OC Pet Expo

Apr 22, 2013 22:28

OK, my semi-anticipated report.

I was hitching a ride with Furtech, who was going there to help out at the Border Collie Rescue booth, so I'd already been told I'd be there most of the day.  I packed accordingly--lunch, my Kindle, soda, ect. (for those keeping track-- after finishing the Kindle dolphin new-age-y book, I am now reading a thriller about a WWII Japanese torture island that was never decommissioned after the war, and the hapless modern-day researchers who get stranded there.) The fairground food prices are obscene.  But I forgot to bring water, and it was hot.  So the little money I had went partially to bottled water.

The sun wasn't too bad, since a lot of the expo was in the various buildings that made up the fairgrounds.  They also had lots of dog agility and training demos, but I didn't feel like sitting out in the sun so i didn't watch any of those.  About 75% of the groups there were either breed groups or breed rescues.  For the 'generic' dog adoptions, unless you wanted a pit bull or a Chihuahua, you were SOL.  Virtually all the non-breed dogs up for adoption there seemed to be pit bulls or Chihuahuas.  Lots, and lots and lots of Chihuahuas. Did I mention I don't like Chihuahuas? It was kind of cool looking at the different breed booths.  I saw the Tosa dog booth, and the "silken windhounds." (I'm sorry, that is the gayest name for a dog breed on the planet.)

The cat adoptions were in a different area, but I didn't spend a lot of time there because I always feel sorry for the cats.  The cat breed area was very small, and I find people who show purebred cats are usually really rude and won't talk to you.  There was a woman who had a Savannah cat who was a liitle more talkative.  The savannah was an F2 or 3, with tabby-cat coloring but serval size and markings.

They had another building set aside as a herp show and sales area.  If I had any money I might've come home with another snake.  Also lots of tarantulas and other bugs, and frogs and lizards.
The aquarium area was lame (very barren) and I only went there once.  The general sales booths were overall not horribly interesting-- mostly dog stuff, cat litter and things like that.  Curiously, there were a couple of booths selling pillows.  Not pet pillows (they had those in other booths) but pillows for humans.  The only thing I coveted there were some really complex cat trees, multi-story jobs with hollow trunks and neat shit like that.  But those ran in the $3-400 range, so my guys will have to deal with their 20 and 15 year old cat trees for the time being.
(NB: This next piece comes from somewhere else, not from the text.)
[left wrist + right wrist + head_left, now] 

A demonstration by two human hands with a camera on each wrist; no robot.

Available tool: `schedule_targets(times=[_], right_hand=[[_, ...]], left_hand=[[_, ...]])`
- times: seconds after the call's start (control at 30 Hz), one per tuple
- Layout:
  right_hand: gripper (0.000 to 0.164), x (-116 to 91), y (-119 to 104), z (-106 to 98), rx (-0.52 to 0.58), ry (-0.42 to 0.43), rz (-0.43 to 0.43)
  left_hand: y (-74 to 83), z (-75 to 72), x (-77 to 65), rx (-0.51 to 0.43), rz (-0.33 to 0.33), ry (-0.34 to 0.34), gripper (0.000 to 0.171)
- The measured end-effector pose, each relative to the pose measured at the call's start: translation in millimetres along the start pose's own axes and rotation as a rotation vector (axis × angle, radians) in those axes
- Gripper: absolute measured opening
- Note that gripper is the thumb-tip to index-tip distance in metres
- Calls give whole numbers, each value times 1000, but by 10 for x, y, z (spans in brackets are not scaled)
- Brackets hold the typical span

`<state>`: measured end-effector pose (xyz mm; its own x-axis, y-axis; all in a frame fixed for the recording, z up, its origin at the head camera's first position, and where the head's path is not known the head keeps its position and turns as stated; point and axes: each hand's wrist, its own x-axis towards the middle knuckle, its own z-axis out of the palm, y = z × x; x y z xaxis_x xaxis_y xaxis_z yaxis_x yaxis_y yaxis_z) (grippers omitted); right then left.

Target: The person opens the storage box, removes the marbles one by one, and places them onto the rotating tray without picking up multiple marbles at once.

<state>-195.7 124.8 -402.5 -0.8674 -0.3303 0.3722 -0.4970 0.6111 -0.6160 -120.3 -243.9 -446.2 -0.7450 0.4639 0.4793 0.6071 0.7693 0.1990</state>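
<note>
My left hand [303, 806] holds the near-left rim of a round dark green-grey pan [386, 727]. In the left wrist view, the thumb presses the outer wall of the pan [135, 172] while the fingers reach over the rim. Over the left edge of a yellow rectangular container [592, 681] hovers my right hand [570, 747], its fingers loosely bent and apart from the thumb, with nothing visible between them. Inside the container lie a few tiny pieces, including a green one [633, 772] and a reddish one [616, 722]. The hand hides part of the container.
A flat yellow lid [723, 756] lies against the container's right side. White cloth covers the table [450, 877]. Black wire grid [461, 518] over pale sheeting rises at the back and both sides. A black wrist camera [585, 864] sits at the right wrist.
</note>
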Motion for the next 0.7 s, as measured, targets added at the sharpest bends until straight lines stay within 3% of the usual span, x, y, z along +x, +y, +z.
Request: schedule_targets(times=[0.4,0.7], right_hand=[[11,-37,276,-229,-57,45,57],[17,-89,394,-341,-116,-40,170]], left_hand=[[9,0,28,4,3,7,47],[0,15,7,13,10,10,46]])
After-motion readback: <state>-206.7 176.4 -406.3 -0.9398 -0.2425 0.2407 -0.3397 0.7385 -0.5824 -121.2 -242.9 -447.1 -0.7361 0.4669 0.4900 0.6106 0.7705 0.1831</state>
As I mentioned previously, I'd been having a sciatica flare-up, which usually translates into bad pain in my left hip joint.  Standing and walking for long periods makes it a lot worse, so by the end of my time there I was in quite a bit of pain.  Sitting down for periods helped take the edge off, but by mid afternoon there were about a billion people there, and no place in the shade left to sit, unless I wanted to go to the doggy shit areas.  But the farm/petting zoo was remarkably uncrowded, and they had benches in the shade!  Score.

I'll say the farm animal petting zoo was the cleanest, best-smelling and fly-free place like that I've ever seen.  Usually any place with farm animals stinks to high heaven and has a jillion flies.  Here all the pens had fresh bedding, there weren't piles of shit around, and they apparently sprayed for flies daily.  So I sat and then wandered around.  They had a small flock of 3 sheep that would set themselves off 'baaa'-ing periodically.

On the fairgrounds you do see an unpleasant slice of humanity.  Lots of tattoos, screaming kids, obese women in inappropriate clothing, people so fat they needed go-carts or wheelchairs.  This thing did not seem to attract the Beverly Hill beautiful people crowd, let's put it that way.  I also saw a woman with possibly the worse case of psoriasis that I've seen outside of a textbook.  While mine could probably be classified as 'moderate,' this woman was 'way beyond 'severe.'  I've stayed away from the systematic treatments myself because of possible nasty side effects, but if anyone was a candidate for them, this woman was.  It was painful just to look at her.

I met up with Megan and Matt at the fair, and we spent a lot of time in the reptile area.  We left the Expo about 4 and went to some sushi place that played loud rap music.  Until the rapper started cursing, then they switched to a gentle ambiance mix..  Since I won't eat sushi, afterwards we stopped at a Pizza Hut so I could get one of the little 5 buck pizzas.  I asked to stop at a park so we could hang out and I could eat in the picnic area, but instead Megan took us to a cemetery.  I don't really mind cemeteries; I enjoy looking at the memorials and reading the inscriptions, but there was no place shady to eat.  Megan suggested the mausoleum because that had benches, but I really didn't want to be stuffing my face if some grieving relatives happened wander by.  Occasionally I'll have some vague sense of propriety.  I ended up eating in the car, then we went to her place and fed mealyworms to the birds and lizards in the back yard until Furtech came to pick me up later that evening.

Thus endeth my trip to the Pet Expo.